The ffi stub doesnt have a proper implementation of the bls signing library, we either need to continue using the ffi code, or (better) integrate a pure golang version of the bls code (which I think exists, cc @ribasushi )

ribasushi commented 2 years ago

@elijaharita @whyrusleeping: you are in luck: @jsign's awesomeness got you covered: https://pkg.go.dev/github.com/jsign/go-filsigner#section-readme

You could drop ffi entirely

hannahhoward commented 2 years ago

@elijaharita @whyrusleeping sorry about the ffi-stub -- I just could not get my freakin build to compiled on the amazon box we've setup and was giving up... I didn't consider the wallet implications. I'll put it back and figure out how to solve my own problem.

@elijaharita the good news is we've tried with the indexer ourselves and had success. The issue here is you need to give it the right endpoint -- unless Estuary has an indexer like endpoint already -- add --endpoint https://cid.contact too your command.

hannahhoward commented 2 years ago

@ribasushi that lib looks great but I think it would need to get incorporated in other places? not sure.

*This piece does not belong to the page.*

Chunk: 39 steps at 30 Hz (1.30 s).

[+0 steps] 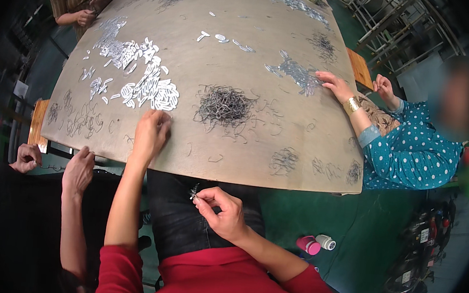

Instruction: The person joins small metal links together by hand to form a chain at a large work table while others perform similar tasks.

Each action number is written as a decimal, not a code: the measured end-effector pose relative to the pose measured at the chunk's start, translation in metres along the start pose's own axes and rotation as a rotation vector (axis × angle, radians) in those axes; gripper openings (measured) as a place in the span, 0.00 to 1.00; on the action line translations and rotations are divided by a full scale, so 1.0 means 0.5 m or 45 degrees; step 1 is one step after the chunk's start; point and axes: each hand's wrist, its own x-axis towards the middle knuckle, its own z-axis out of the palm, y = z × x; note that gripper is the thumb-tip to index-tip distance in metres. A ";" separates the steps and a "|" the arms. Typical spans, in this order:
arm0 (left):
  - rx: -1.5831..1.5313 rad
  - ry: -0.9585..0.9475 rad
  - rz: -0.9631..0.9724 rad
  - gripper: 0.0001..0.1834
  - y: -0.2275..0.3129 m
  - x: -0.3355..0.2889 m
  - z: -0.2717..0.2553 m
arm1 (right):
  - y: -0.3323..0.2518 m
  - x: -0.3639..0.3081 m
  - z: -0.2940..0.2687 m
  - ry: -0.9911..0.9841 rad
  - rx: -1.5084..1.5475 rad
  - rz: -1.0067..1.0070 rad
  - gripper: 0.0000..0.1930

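Tan tabletop (277, 166), silver oval pieces (161, 93) piled at left of frame.
My left hand (152, 132) is by the pile; can't tell if it holds any. My right hand (225, 213) pinches wire bits (194, 191), lower middle; a loose pinch could drop them.

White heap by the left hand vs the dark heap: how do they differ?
Pieces: the white heap is small elongated pieces with rounded ends; the dark heap is thin, bent, tangled wires.
Shape: the white heap trails toward the table's far left; the dark heap is a compact clump with strays around it.
Shared: both lie loose on the table.
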 end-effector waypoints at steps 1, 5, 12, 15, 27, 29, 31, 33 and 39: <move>-0.143 0.060 0.020 0.06 0.015 -0.022 -0.002 | 0.001 0.001 0.000 0.011 -0.004 -0.001 0.04; -0.645 -0.056 -0.517 0.09 0.127 -0.162 -0.036 | 0.008 -0.003 0.006 0.043 -0.020 -0.020 0.04; -1.014 0.010 -0.561 0.04 0.199 -0.235 -0.064 | 0.008 0.001 0.016 0.044 -0.080 -0.133 0.05; -1.080 0.013 -0.569 0.04 0.203 -0.240 -0.069 | 0.006 0.002 0.017 0.052 -0.101 -0.147 0.05; -0.672 0.205 -0.215 0.06 0.218 -0.252 -0.044 | 0.025 0.003 0.012 0.103 -0.295 -0.319 0.08; -0.630 0.243 -0.156 0.07 0.213 -0.254 -0.047 | 0.015 0.009 0.002 0.033 -0.363 -0.305 0.10; -0.622 0.242 -0.149 0.07 0.219 -0.252 -0.054 | 0.017 0.029 -0.027 0.027 -0.417 -0.268 0.14; -0.617 0.242 -0.172 0.07 0.222 -0.255 -0.057 | 0.039 0.087 -0.073 0.134 -0.580 -0.143 0.14; -0.569 0.256 -0.059 0.08 0.222 -0.254 -0.060 | 0.085 0.251 -0.273 0.344 -0.901 -0.002 0.05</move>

ribasushi commented 2 years ago

@hannahhoward point is you can just make it part of the stub itself

hannahhoward commented 2 years ago

@ribasushi almost surely a thing that can be done, not something I am personally solving right this second.

elijaharita commented 2 years ago

ohhkay got it, didn't realize endpoint needed to be set for indexer mode. seems to be working now! thanks for making this happen!